Early Life
Roy Orbison was born in Vernon, Texas, the middle son of Orbie Lee Orbison, an oil well driller and car mechanic, and Nadine Shultz, a nurse. Both of Orbison's parents were unemployed during the Great Depression, so the family moved to Fort Worth for several years to find work, until a polio scare prompted them to return to Vernon. To find work, the family moved to Wink, Texas. Orbison would later describe the major components of life in Wink as "Football, oil fields, oil, grease and sand", and in later years expressed relief that he was able to leave the desolate town. All the Orbison children were afflicted with poor eyesight; Roy used thick corrective lenses from an early age. A bout with jaundice as a child gave him a sallow complexion, and his ears protruded prominently. Orbison was not particularly confident in his appearance; he began dyeing his nearly white hair black when he was young. He was quiet and self-effacing, remarkably polite and obliging—a product, biographer Alan Clayson wrote, of his Southern upbringing. However, Orbison was readily available to sing, and often became the focus of attention when he did. He considered his voice memorable if not great.
On his sixth birthday, Orbison's father gave him a guitar. Orbison later recalled that, by the age of seven, "I was finished, you know, for anything else"; music would be his life. Orbison's major musical influences as a youth were in country music. He was particularly moved by the way Lefty Frizzell sang, slurring syllables. He also enjoyed Hank Williams and Jimmie Rodgers. One of the first musicians he heard in person was Ernest Tubb playing on the back of a flatbed truck in Fort Worth. In West Texas, however, he was exposed to many forms of music: "sepia"—a euphemism for what became known as rhythm and blues (R&B); Tex-Mex; orchestral Mantovani, and zydeco. The zydeco favorite "Joli Blon" was one of the first songs Orbison sang in public. At eight, Orbison began appearing on a local radio show. By the late 1940s, he was the host.
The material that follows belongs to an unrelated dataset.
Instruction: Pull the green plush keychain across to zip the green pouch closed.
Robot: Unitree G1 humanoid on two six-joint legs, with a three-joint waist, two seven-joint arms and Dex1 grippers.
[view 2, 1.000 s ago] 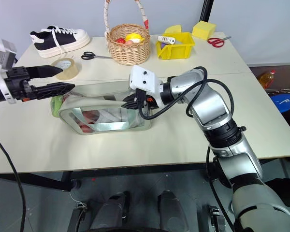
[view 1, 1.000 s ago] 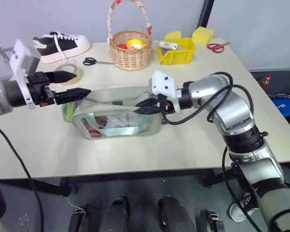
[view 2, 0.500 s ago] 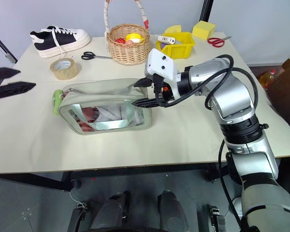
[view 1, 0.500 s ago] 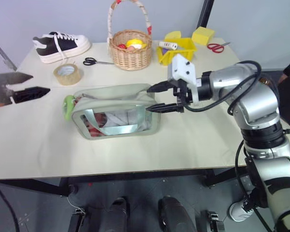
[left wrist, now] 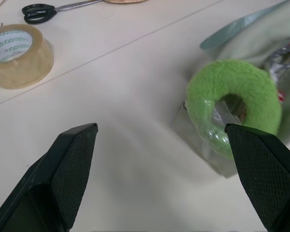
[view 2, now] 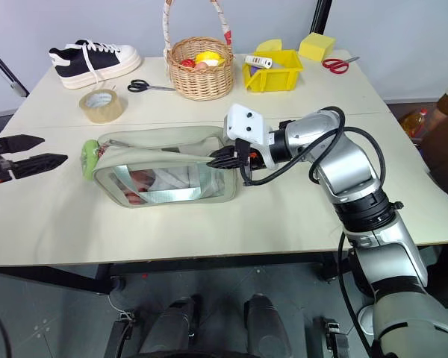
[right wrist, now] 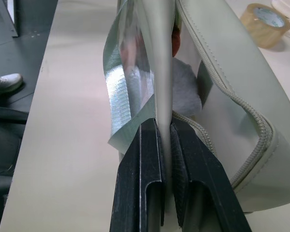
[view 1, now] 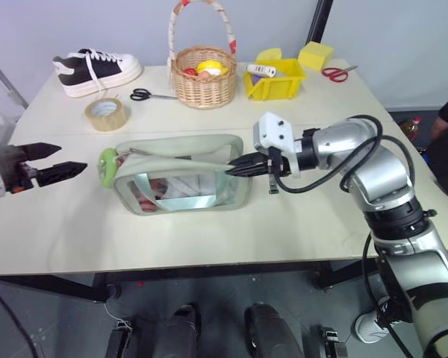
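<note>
left gripper (view 1: pixel 66 161) hangs wide open out left, right gripper (view 1: pixel 237 168) pinched tight on the pale sage-green soft pouch (view 1: pixel 181 180)

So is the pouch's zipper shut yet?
Looks shut: the green plush keychain sits at the green pouch's far-left end, and the zipper line reads closed in the right wrist view.

- The worktop (view 1: pixel 209 231) is big and pale cream, with a thin line running across it.
- Behind it stands a plain light grey wall (view 1: pixel 403 37).
- A black pole (view 1: pixel 319 21) goes up by the wall at the far side.
- Another thin dark pole (view 1: pixel 1 76) leans at the far left.
- The floor (view 1: pixel 67 321) under the worktop is dark grey.
- Dark bars run under the front edge.
</note>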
In high school, Orbison and some friends formed The Wink Westerners, an informal band that played country standards and Glenn Miller songs at local honky-tonks, and had a weekly radio show on KERB in Kermit. When they were offered $400 to play at a dance, Orbison realized that he could make a living in music. Following high school, he enrolled at North Texas State College, planning to study geology so that he could secure work in the oil fields if music did not pay. He formed another band called The Teen Kings, and sang at night while working in the oil fields or studying during the day. Orbison saw classmate Pat Boone get signed for a record deal, further strengthening his resolve to become a professional musician. His geology grades dropping, he switched to Odessa Junior College to consider becoming a teacher.
While living in Odessa, Orbison drove to Dallas to be shocked at the on-stage antics of Elvis Presley, who was only a year older and a rising star in the music scene. Johnny Cash toured the area in 1955, playing on the same local radio show as the Teen Kings and suggested that Orbison approach Sam Phillips at Sun Records, home of rockabilly stars including Presley, Carl Perkins, Jerry Lee Lewis and Cash. In their conversation, Phillips told Orbison curtly, "Johnny Cash doesn't run my record company!" but he was convinced to listen to a song composed by Dick Penner and Wade Moore in mere minutes atop a fraternity house at North Texas State, named "Ooby Dooby", that the Teen Kings had recorded on the Odessa-based Je–Wel record label. Phillips was impressed and offered the Teen Kings a contract in 1956.